Data:
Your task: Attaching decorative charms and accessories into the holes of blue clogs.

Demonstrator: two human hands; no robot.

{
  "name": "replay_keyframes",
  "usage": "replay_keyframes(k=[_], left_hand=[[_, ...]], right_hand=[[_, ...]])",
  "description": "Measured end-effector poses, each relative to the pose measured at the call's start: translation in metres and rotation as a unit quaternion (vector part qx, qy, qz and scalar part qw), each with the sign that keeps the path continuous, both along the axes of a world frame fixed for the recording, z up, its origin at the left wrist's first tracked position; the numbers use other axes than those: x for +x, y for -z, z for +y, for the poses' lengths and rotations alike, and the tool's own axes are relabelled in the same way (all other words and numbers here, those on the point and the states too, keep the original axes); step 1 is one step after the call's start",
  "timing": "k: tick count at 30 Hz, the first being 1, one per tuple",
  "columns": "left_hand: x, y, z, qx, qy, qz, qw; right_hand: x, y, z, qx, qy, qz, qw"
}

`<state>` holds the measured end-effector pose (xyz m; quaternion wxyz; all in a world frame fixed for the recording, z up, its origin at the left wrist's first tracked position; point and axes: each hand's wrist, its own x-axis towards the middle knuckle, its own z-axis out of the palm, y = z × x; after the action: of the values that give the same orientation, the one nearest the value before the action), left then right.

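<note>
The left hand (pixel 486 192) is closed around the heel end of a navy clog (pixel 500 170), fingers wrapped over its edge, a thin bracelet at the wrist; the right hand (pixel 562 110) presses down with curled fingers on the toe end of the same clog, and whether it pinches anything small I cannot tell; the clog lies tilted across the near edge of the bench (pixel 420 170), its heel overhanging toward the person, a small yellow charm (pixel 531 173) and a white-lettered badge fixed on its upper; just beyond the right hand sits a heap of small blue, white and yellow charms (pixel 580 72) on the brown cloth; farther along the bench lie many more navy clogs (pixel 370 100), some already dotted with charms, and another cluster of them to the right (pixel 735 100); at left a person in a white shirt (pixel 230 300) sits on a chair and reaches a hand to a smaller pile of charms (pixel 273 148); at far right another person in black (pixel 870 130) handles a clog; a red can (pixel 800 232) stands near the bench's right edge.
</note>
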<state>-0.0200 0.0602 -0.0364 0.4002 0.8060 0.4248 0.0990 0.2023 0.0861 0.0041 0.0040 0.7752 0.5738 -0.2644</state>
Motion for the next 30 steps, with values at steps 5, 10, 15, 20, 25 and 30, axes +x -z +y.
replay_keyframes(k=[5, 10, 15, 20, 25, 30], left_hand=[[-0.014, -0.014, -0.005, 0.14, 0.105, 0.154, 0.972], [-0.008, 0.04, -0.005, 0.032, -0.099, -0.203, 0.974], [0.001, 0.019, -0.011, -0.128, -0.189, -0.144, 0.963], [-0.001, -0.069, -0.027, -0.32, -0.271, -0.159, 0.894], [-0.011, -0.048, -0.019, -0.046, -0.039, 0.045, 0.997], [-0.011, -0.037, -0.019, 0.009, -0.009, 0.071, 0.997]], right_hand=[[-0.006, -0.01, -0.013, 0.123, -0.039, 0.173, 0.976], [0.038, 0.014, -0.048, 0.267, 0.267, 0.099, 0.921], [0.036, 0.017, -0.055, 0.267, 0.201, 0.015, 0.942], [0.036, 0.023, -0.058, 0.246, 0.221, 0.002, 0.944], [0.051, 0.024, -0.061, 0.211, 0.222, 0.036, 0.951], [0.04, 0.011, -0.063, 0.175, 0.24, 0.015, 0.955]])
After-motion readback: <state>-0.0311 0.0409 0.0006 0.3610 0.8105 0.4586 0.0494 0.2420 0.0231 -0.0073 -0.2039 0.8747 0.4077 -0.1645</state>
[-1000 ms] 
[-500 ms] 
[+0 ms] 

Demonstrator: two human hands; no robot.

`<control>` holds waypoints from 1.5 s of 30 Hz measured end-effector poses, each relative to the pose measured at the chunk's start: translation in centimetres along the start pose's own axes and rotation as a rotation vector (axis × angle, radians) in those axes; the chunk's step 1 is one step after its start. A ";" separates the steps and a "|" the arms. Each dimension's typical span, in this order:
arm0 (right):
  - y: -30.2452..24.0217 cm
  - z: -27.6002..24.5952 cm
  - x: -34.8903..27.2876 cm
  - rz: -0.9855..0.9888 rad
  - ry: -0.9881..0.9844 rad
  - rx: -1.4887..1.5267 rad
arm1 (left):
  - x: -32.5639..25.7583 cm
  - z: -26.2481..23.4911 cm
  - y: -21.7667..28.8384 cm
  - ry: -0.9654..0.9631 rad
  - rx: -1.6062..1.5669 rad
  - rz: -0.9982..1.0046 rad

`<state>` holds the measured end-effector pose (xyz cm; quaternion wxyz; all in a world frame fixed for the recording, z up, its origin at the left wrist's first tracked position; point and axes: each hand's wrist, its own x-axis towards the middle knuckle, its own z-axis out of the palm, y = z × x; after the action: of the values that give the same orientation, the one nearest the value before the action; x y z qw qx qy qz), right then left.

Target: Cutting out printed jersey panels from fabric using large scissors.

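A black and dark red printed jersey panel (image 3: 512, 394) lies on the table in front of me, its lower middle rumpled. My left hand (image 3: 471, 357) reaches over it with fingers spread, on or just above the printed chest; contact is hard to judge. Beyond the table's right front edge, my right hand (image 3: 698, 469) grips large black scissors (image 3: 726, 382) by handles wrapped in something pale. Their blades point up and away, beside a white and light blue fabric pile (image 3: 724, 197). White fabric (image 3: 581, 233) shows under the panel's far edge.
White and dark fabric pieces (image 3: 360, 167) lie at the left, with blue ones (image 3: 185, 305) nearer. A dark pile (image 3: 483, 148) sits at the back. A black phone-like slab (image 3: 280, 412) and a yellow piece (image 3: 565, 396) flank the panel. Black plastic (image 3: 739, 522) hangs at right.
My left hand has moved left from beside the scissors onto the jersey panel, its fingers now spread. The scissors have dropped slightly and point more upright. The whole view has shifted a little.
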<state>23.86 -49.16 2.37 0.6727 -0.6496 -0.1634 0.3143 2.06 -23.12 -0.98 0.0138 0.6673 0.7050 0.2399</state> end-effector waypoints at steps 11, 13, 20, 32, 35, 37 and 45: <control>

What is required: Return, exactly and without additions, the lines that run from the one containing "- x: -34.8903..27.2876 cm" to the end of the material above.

Result for this task:
  - x: -34.8903..27.2876 cm
  - rz: -0.9855..0.9888 rad
  - ry: -0.9881..0.9844 rad
  - rx: -1.4887..1.5267 rad
arm1 (left):
  - x: -32.5639..25.7583 cm
  - z: -26.2481..23.4911 cm
  - y: -21.7667..28.8384 cm
  - ry: -0.9654..0.9631 rad
  - rx: -1.6062..1.5669 rad
  - rz: -0.9982..1.0046 rad

`<state>` holds the measured end-effector pose (xyz cm; quaternion wxyz; all in a world frame fixed for the recording, z up, its origin at the left wrist's first tracked position; point and axes: each hand's wrist, its own x-axis towards the middle knuckle, its own z-axis out of the palm, y = z × x; after the action: of the values that give the same orientation, the one nearest the value before the action; x y z qw qx qy qz), right then left.

Target: Cutting out printed jersey panels from fabric using large scissors.

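A black and dark red printed jersey panel (image 3: 512, 394) lies on the table in front of me, its lower middle rumpled. My left hand (image 3: 471, 357) reaches over it with fingers spread, on or just above the printed chest; contact is hard to judge. Beyond the table's right front edge, my right hand (image 3: 698, 469) grips large black scissors (image 3: 726, 382) by handles wrapped in something pale. Their blades point up and away, beside a white and light blue fabric pile (image 3: 724, 197). White fabric (image 3: 581, 233) shows under the panel's far edge.
White and dark fabric pieces (image 3: 360, 167) lie at the left, with blue ones (image 3: 185, 305) nearer. A dark pile (image 3: 483, 148) sits at the back. A black phone-like slab (image 3: 280, 412) and a yellow piece (image 3: 565, 396) flank the panel. Black plastic (image 3: 739, 522) hangs at right.
My left hand has moved left from beside the scissors onto the jersey panel, its fingers now spread. The scissors have dropped slightly and point more upright. The whole view has shifted a little.
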<state>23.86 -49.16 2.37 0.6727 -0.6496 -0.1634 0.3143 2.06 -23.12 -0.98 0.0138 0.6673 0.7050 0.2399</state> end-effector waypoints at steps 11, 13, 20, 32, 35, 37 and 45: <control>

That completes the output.